Sep 21
The recent publication of the Hotels.com survey of hotel prices caused a bit of a furore in our local newspapers: Journalists delighted in pointing out that hotel prices appeared to be descending through the floor; hotel managers felt compelled to demonstrate that their chosen business strategy was the right one.

It was in the newspapers last week, it'll be wrapping up fish suppers this week.

Of course, this is more of a publicity exercise for Hotels.com than it has to do with accurately reporting hotel prices.
You see, Hotels.com can only report on the rooms that were sold over their systems. They can't claim to know anything about rooms sold through other routes to market. There might be all sorts of reasons why "room rates are down by 17%", not the least of which could be that Hotels.com proved to be a particularly price-sensitive marketing channel.

Without comparing data against room prices and volumes sold through other channels, the data in the Hotels.com report can support no specific conclusions.

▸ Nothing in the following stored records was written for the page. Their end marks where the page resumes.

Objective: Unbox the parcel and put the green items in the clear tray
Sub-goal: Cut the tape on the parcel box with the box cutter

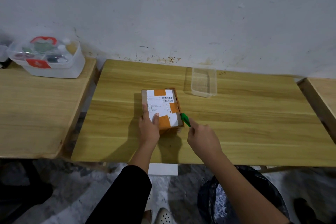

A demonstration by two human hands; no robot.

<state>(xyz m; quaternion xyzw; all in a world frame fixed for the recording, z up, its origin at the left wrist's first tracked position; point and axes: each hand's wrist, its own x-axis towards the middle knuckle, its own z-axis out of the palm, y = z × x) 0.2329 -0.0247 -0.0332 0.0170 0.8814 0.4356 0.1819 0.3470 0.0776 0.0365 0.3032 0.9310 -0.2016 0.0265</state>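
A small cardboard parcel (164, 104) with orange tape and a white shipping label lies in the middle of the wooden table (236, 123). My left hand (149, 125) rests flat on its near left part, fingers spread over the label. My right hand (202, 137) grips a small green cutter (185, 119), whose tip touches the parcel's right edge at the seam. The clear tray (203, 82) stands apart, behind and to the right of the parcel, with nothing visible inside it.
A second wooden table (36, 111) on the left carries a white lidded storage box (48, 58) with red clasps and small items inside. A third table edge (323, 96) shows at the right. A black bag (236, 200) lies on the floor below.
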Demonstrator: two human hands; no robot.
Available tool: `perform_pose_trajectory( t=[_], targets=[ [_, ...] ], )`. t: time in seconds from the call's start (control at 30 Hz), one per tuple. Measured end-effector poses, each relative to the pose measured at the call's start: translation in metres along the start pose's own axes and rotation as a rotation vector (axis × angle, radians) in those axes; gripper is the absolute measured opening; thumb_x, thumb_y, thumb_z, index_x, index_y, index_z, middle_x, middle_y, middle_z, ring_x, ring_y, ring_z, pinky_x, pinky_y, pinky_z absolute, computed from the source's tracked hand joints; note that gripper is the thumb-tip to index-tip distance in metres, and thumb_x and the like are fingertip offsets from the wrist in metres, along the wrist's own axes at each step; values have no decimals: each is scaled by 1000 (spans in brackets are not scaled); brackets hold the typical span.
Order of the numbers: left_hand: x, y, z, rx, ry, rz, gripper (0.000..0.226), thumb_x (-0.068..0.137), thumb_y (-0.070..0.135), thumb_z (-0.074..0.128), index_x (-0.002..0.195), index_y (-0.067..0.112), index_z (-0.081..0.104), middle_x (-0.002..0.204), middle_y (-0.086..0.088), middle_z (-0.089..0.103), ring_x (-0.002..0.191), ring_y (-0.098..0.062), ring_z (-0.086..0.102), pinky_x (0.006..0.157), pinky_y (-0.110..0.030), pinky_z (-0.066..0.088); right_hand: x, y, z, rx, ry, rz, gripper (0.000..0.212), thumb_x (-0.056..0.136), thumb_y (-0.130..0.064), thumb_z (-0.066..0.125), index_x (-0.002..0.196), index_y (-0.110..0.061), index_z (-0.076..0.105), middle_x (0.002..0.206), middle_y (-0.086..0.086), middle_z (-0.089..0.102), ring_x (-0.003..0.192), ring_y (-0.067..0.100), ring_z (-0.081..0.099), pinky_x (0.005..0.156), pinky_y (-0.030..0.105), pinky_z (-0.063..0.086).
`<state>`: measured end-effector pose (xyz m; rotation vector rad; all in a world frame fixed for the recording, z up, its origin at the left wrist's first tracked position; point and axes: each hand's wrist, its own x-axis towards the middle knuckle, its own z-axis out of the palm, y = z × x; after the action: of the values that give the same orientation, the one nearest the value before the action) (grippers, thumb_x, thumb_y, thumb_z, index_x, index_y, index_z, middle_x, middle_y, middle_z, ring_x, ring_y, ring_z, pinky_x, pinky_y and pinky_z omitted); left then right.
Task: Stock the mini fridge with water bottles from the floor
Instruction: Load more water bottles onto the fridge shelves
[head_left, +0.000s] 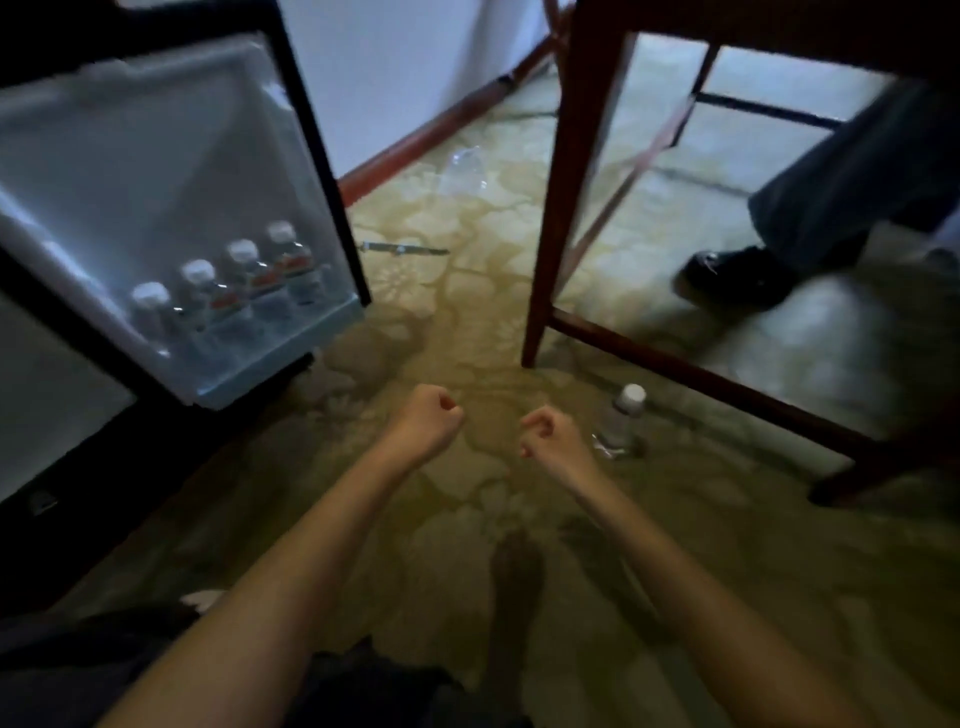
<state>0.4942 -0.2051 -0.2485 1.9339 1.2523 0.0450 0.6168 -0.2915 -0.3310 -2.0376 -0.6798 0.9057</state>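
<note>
I hold left hand (427, 422) and right hand (551, 435) curled, empty, mid-frame. Clear white-capped plastic water bottle (621, 422) stands on floor (467, 322) just right of them, unstocked; four bottles (244, 278) occupy white fridge-door shelf (291, 347), upper left.

A patterned carpet (467, 291) meets a white wall (395, 62) at a red-brown baseboard (431, 137), a thin strap (402, 249) lies on it, and a wooden frame (558, 208) stands at right, with a black shoe (737, 278) and trouser leg (852, 176) beyond.
</note>
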Motion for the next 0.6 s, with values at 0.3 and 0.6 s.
perform_pose_trajectory(
  t=[0.3, 0.6],
  targets=[
    [15, 32, 115, 137, -304, 11, 26, 91, 13, 48, 69, 7, 58, 68, -7, 53, 61, -17, 49, 59, -26, 41, 66, 105, -90, -335, 190, 99, 67, 89, -10, 52, 147, -16, 19, 157, 10, 6, 142, 32, 21, 112, 46, 32],
    [29, 25, 118, 110, -276, -21, 21, 89, 12, 49, 81, -1, 64, 84, -22, 61, 81, -29, 60, 69, -26, 39, 109, 132, -100, -512, 68, 121, 73, 89, -10, 52, 149, -16, 10, 153, 16, 13, 136, 38, 29, 108, 41, 31]
  ],
)
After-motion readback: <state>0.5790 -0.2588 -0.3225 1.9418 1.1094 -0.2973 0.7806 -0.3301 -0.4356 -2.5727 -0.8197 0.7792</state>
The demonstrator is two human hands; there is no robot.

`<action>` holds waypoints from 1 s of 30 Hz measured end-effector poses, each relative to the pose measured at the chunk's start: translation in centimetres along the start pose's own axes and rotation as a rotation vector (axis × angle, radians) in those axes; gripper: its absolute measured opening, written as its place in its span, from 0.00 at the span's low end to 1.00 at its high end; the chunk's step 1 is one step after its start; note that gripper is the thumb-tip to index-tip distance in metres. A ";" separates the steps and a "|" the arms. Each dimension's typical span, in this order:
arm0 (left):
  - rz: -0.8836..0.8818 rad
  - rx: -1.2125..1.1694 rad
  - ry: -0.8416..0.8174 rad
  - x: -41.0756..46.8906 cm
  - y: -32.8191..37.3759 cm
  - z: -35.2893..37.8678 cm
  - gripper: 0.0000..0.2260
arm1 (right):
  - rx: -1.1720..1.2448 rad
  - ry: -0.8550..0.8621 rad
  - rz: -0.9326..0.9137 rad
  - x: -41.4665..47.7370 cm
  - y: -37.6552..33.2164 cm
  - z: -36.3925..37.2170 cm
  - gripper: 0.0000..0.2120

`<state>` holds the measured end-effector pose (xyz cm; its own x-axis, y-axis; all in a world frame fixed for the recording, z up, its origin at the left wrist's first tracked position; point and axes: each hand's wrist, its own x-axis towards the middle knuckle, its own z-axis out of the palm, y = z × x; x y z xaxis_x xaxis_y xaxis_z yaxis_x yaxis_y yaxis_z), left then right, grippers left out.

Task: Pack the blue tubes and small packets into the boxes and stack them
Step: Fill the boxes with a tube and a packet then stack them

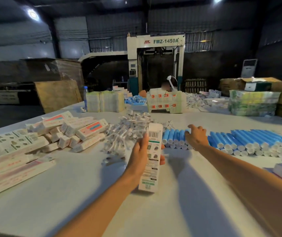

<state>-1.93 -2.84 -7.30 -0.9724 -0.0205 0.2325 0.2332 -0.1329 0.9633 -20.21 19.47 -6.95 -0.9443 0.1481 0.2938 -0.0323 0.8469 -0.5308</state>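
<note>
One long white cardboard box (151, 156) is clamped in the left hand's (139, 155) fingers while the right hand (195, 136) lies on the blue plastic tubes (174, 136) on the pale worktop (68, 194), grip unclear, so a careless pull could scatter neighbouring tubes.

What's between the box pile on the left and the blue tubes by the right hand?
Head view: the heap of small clear packets, plus the box that the left hand holds, nearer the camera.

Blue tubes (249, 141) lie in rows at two o'clock. Clear small packets (128, 132) heap at twelve; white boxes (78, 132) pile at ten.
</note>
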 end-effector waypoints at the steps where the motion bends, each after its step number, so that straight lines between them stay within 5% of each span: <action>1: -0.011 -0.031 0.012 -0.1 -0.4 0.0 0.24 | -0.014 -0.035 0.005 0.4 0.0 0.1 0.22; 10: -0.062 -0.133 0.012 -0.5 -1.2 0.3 0.28 | -0.183 -0.184 0.038 3.0 -1.0 0.2 0.15; 17: 0.012 -0.091 -0.047 -0.1 -1.6 -0.4 0.23 | -0.206 -0.072 0.113 0.9 0.0 0.3 0.17; 23: 0.051 -0.031 -0.079 -0.4 -1.4 0.2 0.21 | 0.429 0.094 -0.088 -3.7 -4.2 -5.9 0.13; 27: 0.059 0.005 -0.108 -0.8 -1.0 0.3 0.22 | 1.030 -0.028 -0.326 -7.9 -8.3 -10.0 0.14; 30: 0.082 0.044 -0.111 -0.8 -1.0 0.3 0.21 | 1.255 -0.053 -0.416 -9.6 -9.6 -11.2 0.16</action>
<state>-1.34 -2.43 -8.37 -0.9436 0.0803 0.3213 0.3139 -0.0918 0.9450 -7.17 15.62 4.28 -0.8007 -0.0505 0.5969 -0.5731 -0.2254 -0.7879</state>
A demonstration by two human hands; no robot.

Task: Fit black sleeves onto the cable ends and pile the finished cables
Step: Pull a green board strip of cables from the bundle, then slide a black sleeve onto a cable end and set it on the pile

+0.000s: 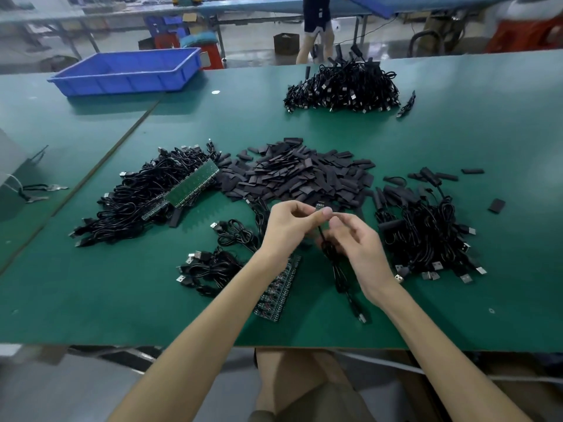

"We sold rooms for less!" is no doubt what they want the buying public to glean from this publicity. As hoteliers, I don't think you should be paying too much attention to what they've got to say. Unless of course, they have access to data that actually means something to your business. Then I'd be first in the queue to read it.

The lesson from this?

Develop your own methods of measuring your own progress towards the results you want to achieve. You can choose whatever means you want. You can include the Hotels.com data if you like. It's free after all. But what matters is that you know what and how you're measuring. Don't get diverted by sideshows like this.